====== SOURCE MATERIAL ======

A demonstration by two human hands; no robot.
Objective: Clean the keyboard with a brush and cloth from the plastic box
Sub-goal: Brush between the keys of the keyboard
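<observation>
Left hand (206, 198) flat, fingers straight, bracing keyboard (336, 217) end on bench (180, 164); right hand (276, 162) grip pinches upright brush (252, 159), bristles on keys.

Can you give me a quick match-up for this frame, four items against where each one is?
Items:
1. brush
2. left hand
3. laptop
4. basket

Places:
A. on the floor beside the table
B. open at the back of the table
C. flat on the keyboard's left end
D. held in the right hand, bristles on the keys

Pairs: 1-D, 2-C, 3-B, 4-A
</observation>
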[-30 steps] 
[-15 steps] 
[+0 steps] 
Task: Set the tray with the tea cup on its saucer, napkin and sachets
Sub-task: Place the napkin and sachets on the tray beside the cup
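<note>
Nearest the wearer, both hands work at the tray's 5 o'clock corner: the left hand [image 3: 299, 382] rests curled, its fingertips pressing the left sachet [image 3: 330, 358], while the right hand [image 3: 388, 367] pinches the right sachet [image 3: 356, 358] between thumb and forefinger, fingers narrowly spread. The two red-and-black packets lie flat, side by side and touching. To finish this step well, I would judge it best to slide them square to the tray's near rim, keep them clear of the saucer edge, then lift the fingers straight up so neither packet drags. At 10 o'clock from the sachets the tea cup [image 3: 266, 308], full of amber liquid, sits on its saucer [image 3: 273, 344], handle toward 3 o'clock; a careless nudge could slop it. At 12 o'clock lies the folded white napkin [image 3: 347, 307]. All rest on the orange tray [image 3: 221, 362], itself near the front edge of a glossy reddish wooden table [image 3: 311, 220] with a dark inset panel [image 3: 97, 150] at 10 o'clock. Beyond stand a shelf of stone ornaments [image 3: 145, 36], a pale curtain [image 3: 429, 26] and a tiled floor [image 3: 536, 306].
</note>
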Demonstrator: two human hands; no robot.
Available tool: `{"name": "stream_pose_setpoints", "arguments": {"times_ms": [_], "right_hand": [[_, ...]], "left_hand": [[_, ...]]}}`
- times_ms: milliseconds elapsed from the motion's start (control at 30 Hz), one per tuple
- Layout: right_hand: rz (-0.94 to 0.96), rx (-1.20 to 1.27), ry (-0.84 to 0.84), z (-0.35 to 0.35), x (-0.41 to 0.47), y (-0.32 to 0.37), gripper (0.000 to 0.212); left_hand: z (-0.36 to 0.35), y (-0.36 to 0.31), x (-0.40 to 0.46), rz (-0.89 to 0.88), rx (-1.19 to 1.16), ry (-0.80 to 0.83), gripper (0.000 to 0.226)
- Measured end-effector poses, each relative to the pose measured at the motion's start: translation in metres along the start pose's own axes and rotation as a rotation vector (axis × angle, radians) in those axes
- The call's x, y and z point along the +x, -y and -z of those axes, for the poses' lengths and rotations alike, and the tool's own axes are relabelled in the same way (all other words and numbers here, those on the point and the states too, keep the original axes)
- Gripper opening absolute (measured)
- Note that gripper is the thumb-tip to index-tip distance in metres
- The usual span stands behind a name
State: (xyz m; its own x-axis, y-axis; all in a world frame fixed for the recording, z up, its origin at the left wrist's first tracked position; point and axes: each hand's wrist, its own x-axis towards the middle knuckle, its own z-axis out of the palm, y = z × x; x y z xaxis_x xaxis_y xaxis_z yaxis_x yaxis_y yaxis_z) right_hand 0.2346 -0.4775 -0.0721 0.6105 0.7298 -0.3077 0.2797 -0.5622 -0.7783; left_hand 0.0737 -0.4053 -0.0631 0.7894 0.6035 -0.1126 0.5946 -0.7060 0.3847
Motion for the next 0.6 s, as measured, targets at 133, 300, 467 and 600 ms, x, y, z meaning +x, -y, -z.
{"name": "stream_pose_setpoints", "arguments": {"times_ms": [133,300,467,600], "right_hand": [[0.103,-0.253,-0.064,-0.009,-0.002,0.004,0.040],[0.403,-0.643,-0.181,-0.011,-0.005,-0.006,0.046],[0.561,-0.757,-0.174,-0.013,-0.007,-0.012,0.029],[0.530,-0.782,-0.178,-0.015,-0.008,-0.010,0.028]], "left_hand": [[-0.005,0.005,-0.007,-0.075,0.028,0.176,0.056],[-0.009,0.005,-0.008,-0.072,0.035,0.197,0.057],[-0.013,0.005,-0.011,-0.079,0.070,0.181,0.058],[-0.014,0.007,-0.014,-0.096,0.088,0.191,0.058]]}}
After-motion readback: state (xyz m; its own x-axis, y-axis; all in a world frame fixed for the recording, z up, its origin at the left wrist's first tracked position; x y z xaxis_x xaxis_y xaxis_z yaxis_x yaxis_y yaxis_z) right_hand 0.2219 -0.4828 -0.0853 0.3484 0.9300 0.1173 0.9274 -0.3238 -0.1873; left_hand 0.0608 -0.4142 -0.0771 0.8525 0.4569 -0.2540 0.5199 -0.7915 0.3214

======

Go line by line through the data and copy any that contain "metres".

- Measured end-effector poses, each relative to the pose measured at the motion's start: translation in metres along the start pose's own axes and rotation as a rotation vector (axis × angle, radians) in those axes
- Note that gripper is the thumb-tip to index-tip distance in metres

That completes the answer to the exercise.